The life of Sappho is rather unknown, with most of what is known about her only to be contained within her poetry. With most of her poems containing themes of love and the poet’s suffering because of this love. The fragment that I will focus on will be fragment 11 called “A Company of Soldiers”. This fragment seems to be a poem about the value of a loved one.

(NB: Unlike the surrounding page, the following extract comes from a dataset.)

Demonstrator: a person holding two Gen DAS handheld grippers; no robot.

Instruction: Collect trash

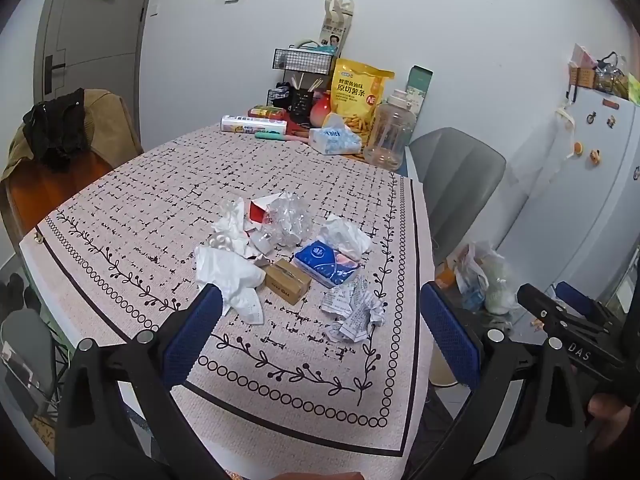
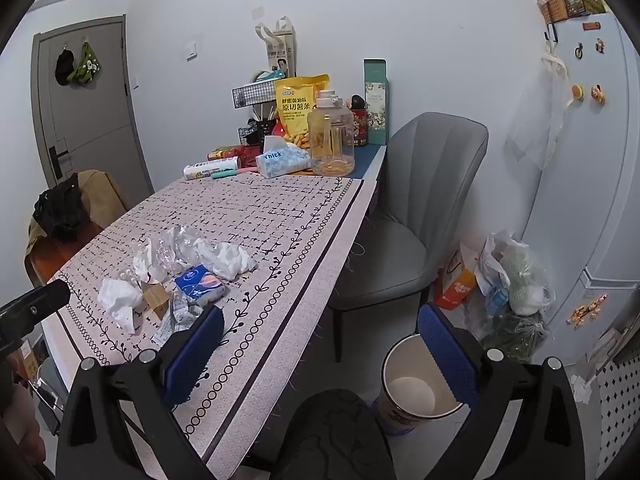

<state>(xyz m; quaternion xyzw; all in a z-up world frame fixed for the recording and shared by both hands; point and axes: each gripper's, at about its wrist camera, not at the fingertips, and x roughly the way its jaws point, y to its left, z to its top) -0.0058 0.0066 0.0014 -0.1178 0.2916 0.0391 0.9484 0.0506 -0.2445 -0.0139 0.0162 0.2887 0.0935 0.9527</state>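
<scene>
Both tongs wide open, nothing between the pads: left gripper (image 1: 320,332) over the near table edge, right gripper (image 2: 320,352) half over the table edge, half over the floor. Nothing picked up yet, by the look of it; task judged at its very start.

Bin (image 2: 420,364): one, on the floor just beside the table (image 2: 280,216), at about 5 o'clock in the right wrist view. Inside looks bare; only a pale bottom shows.

Trash: all on the tablecloth in one loose heap, at about 11 o'clock from the left gripper's midpoint. Counted near to far, left wrist view:
- receipt (image 1: 354,312), crumpled: 1, nearest, at the heap's 5 o'clock.
- brown box (image 1: 286,282): 1, touching the near tissue.
- tissue wads: 3 — near-left (image 1: 226,268), right (image 1: 346,234), far-left (image 1: 232,220).
- blue tissue pack (image 1: 326,260): 1, under the edge of the right wad.
- clear plastic (image 1: 290,218), crumpled: 1 mass; piece count cannot be told.
- red-and-white scrap (image 1: 258,212): 1, partly buried.

Small bits at heap centre too blurred to count.

Left to do: whole heap, at least eight pieces.

Far end, 12 o'clock: snack bag (image 1: 358,100), jug (image 1: 390,136), tissue box (image 1: 334,138), one each, standing upright and orderly; judged not trash.
</scene>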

            The first stanza contains what is a list with an order of importance rising from the first element of the list to the end. Sappho begins the list with “a company of soldiers on horse”. So in this case she is starting off big. This is since at the time period, I assume power and wealth of a person can be attributed to thier military might. This can be due to power being associated to how many people you can have serve under you and essentially die for you. So the list begins with the bottom of the military hierarchy as a company of soldiers on horses, which are the cavalry and horse archers which are at the bottom of this hierarchy. Then she goes up the ladder to a legion, then the navy, which was one of the best at its time, and ends with “to whoever one loves”. With the use of a list, this shows just how much Sappho believes that love above all else, is at the top. With the list crescendoing from the least powerful to the most powerful. In the first stanza, she also uses “beautiful” and “honour”. These two words represent their own category, since beauty is usually attributed to what is appealing to the eye and honor is usually attributed to the military or values, so not usually together. In this way, she compared her love to a military power, with the usage of honor being attributed to them.

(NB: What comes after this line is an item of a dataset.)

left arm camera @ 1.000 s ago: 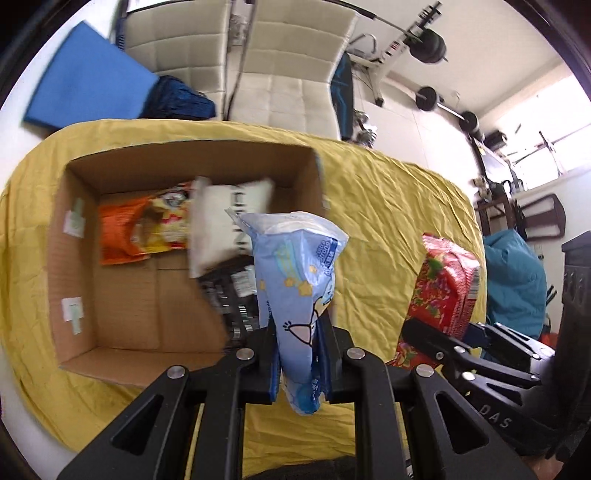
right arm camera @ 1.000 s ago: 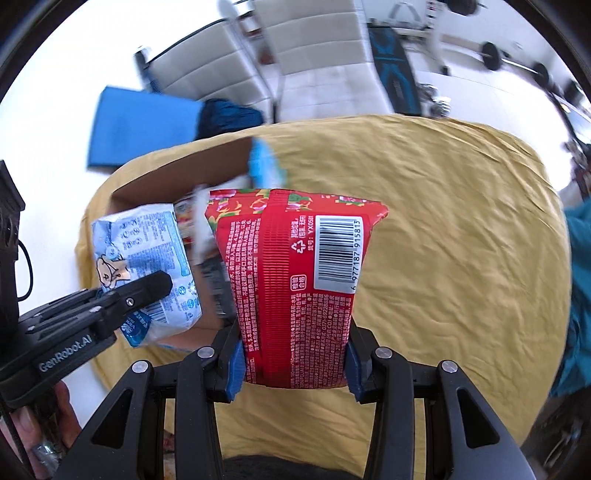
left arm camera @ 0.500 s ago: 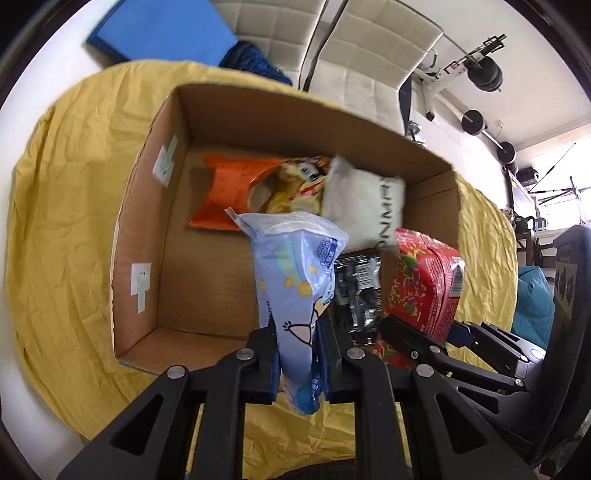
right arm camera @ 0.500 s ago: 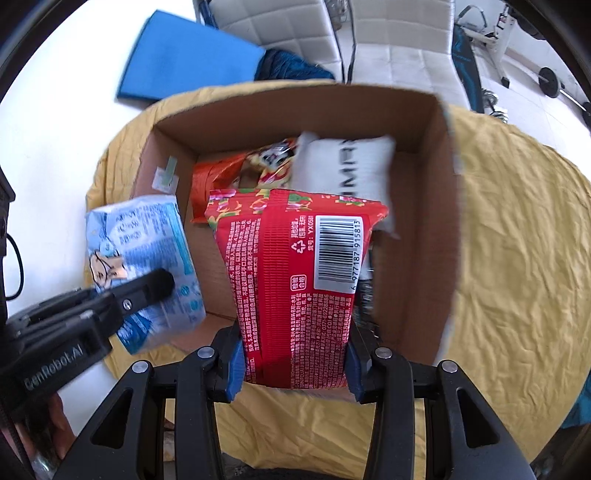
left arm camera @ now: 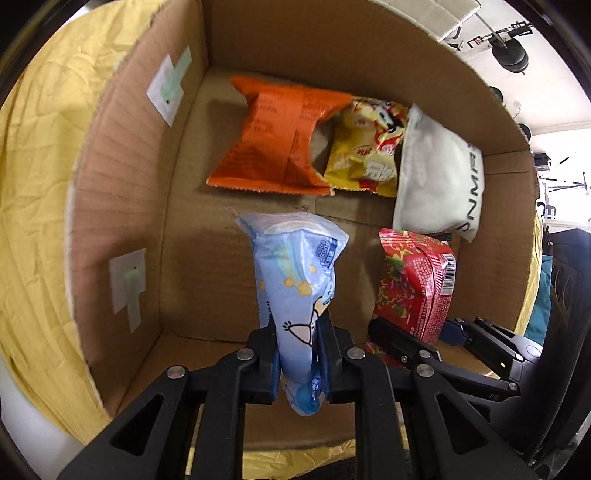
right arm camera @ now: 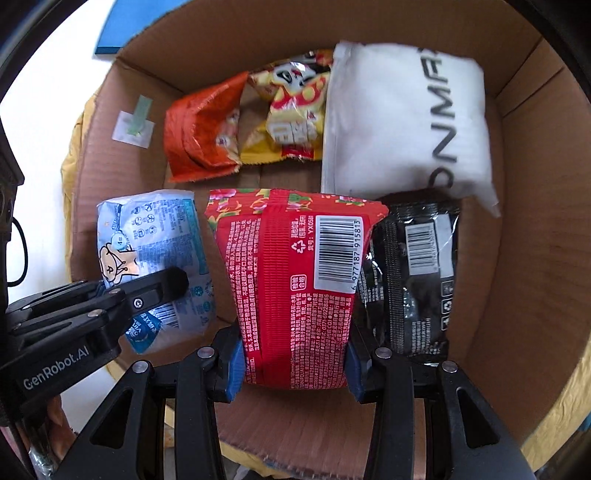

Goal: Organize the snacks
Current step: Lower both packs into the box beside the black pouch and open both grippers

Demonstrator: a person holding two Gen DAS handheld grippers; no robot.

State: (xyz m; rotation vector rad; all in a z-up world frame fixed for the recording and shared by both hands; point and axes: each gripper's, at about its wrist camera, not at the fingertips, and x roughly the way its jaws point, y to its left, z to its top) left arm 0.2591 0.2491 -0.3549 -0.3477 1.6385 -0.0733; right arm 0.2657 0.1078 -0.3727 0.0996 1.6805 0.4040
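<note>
My left gripper (left arm camera: 297,350) is shut on a light blue snack packet (left arm camera: 295,280), held upright inside the cardboard box (left arm camera: 122,192). My right gripper (right arm camera: 293,363) is shut on a red snack packet (right arm camera: 295,273), also down inside the box (right arm camera: 535,258). The two packets hang side by side, blue packet (right arm camera: 155,243) left of the red packet (left arm camera: 413,288). Against the far wall lie an orange packet (left arm camera: 273,147), a yellow packet (left arm camera: 365,147) and a white pouch (left arm camera: 439,184). A black packet (right arm camera: 413,273) lies right of the red one.
The box sits on a crumpled yellow cloth (left arm camera: 33,184). Paper labels (left arm camera: 127,284) are stuck on its left inner wall. Bare cardboard floor (left arm camera: 207,273) shows in the near left part of the box. A blue mat (right arm camera: 122,29) lies beyond the table.
Both grippers have moved forward and down, from above the box rim to inside the box, still holding their packets. The box now fills both views.
</note>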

            Then on the second stanza, Sappho uses an example of Helen to compare to the first stanza. This was used to in some way to validate her statement in the first stanza. To do this she uses Helen and some hyperboles to describe Helen and Menelaus. Helen was described as the “most gorgeous woman on earth” and Menelaus as the “most excellent of men”. This goes back to what she started in the first stanza as Menelaus is the king of Mycenaean Sparta so a leader of the Spartan armies which would put him at the very top and Helen to be the most gorgeous was able to attain one of the most powerful men, but in the end she flees with Paris, who would be considered to be below Menelaus as Menelaus is the “most excellent”.
            Then on the fourth stanza, which breaks when compared to the previous stanzas, she states that it was “Cypris’ fault”. She begins blaming the Greek goddess of love, beauty, pleasure, and procreation and while doing so Sappho names the goddess in three different ways. The goddess is called Cypris, then Aphrodite, then as just a goddess. This is a use of repetition to stress how much emotion she has towards the goddess, but it also shows how Sappho believes that it is impossible to grasp this love. This is due to Sappho blaming it on a celestial being. Using the list, she goes from something that can be put on solid ground to a goddess which is impossible to be grasped by humans. Since the name Cypris was based on the supposed birth site of the goddess being Cyprus, which is a physical location that a person can go, then to Aphrodite which is a name that can be easily given, then to a goddess, which is what ultimately they are as it is something that cannot be understood by mortal minds making it a stranger. She then ends the stanza with an anaphora “so suddenly, so easily, so gently”. This seems to me to be that she has given in, that it is the actions of a goddess, someone that cannot be interfered by mortals.
            She ends the fragment with her recalling of Anactoria and how much Sappho longs to see her which draws a full circle as in the first stanza she states that the most beautiful is whoever one loves, and as she loves Anactoria, she is the most beautiful for Sappho greater than “all the glittering chariots of the Lydia”. So to me, the entirety of the poem began as an argument of the power of love to become a mellower and more personal poem.
            Another interesting element that I was unable to comment on was the structure of the poems lyrically that formed the structure of the poem. This would be more apparent to me if I knew the Greek language or had the Greek version available. Since most of her poems were meant to be sung with a lyre, with a meter which became known as a Sapphic stanza. What this implies is that the poem can be read as a song so it should contain similar choice of words used in a song as there must exist a flow for the words to smoothly be sung. So I would expect some usage of scheme like alliterations or symploce that the English translation does not show due to the fragments being originally in Greek.